■ WHAT YOU ARE ASKED TO DO
Return the listing word for word, as given.

■ GIVEN DATA
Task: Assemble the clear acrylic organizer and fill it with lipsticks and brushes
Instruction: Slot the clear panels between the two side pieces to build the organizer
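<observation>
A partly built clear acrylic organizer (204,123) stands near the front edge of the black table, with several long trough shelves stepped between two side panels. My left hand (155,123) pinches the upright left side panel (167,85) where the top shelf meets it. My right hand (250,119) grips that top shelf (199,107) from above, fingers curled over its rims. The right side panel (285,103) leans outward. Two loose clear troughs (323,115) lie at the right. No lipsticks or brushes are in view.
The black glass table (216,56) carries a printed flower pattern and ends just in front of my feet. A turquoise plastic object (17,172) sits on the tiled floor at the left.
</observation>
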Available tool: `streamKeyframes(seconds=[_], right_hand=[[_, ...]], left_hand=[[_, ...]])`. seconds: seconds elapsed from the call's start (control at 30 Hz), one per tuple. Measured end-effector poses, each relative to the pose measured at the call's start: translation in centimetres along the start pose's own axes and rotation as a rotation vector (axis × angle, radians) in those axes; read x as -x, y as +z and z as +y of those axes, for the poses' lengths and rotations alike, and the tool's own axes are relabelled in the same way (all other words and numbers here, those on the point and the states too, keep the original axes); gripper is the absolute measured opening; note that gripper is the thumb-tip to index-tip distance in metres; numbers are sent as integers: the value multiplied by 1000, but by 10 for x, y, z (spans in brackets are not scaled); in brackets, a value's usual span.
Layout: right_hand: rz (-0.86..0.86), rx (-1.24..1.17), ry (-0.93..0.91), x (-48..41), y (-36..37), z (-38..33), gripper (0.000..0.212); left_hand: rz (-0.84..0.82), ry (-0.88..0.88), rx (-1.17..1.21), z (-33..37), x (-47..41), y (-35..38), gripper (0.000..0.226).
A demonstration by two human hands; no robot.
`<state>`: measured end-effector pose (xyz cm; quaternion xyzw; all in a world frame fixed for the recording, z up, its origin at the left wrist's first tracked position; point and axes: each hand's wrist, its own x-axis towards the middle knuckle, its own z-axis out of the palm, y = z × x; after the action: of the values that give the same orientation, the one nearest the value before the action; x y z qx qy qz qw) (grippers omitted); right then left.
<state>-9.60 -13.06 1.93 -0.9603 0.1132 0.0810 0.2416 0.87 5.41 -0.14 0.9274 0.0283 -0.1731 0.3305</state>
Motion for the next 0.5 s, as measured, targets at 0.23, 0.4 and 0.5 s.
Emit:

■ ANSWER SECTION
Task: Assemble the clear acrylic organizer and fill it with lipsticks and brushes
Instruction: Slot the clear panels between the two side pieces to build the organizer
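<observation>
A partly built clear acrylic organizer (204,123) stands near the front edge of the black table, with several long trough shelves stepped between two side panels. My left hand (155,123) pinches the upright left side panel (167,85) where the top shelf meets it. My right hand (250,119) grips that top shelf (199,107) from above, fingers curled over its rims. The right side panel (285,103) leans outward. Two loose clear troughs (323,115) lie at the right. No lipsticks or brushes are in view.
The black glass table (216,56) carries a printed flower pattern and ends just in front of my feet. A turquoise plastic object (17,172) sits on the tiled floor at the left.
</observation>
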Available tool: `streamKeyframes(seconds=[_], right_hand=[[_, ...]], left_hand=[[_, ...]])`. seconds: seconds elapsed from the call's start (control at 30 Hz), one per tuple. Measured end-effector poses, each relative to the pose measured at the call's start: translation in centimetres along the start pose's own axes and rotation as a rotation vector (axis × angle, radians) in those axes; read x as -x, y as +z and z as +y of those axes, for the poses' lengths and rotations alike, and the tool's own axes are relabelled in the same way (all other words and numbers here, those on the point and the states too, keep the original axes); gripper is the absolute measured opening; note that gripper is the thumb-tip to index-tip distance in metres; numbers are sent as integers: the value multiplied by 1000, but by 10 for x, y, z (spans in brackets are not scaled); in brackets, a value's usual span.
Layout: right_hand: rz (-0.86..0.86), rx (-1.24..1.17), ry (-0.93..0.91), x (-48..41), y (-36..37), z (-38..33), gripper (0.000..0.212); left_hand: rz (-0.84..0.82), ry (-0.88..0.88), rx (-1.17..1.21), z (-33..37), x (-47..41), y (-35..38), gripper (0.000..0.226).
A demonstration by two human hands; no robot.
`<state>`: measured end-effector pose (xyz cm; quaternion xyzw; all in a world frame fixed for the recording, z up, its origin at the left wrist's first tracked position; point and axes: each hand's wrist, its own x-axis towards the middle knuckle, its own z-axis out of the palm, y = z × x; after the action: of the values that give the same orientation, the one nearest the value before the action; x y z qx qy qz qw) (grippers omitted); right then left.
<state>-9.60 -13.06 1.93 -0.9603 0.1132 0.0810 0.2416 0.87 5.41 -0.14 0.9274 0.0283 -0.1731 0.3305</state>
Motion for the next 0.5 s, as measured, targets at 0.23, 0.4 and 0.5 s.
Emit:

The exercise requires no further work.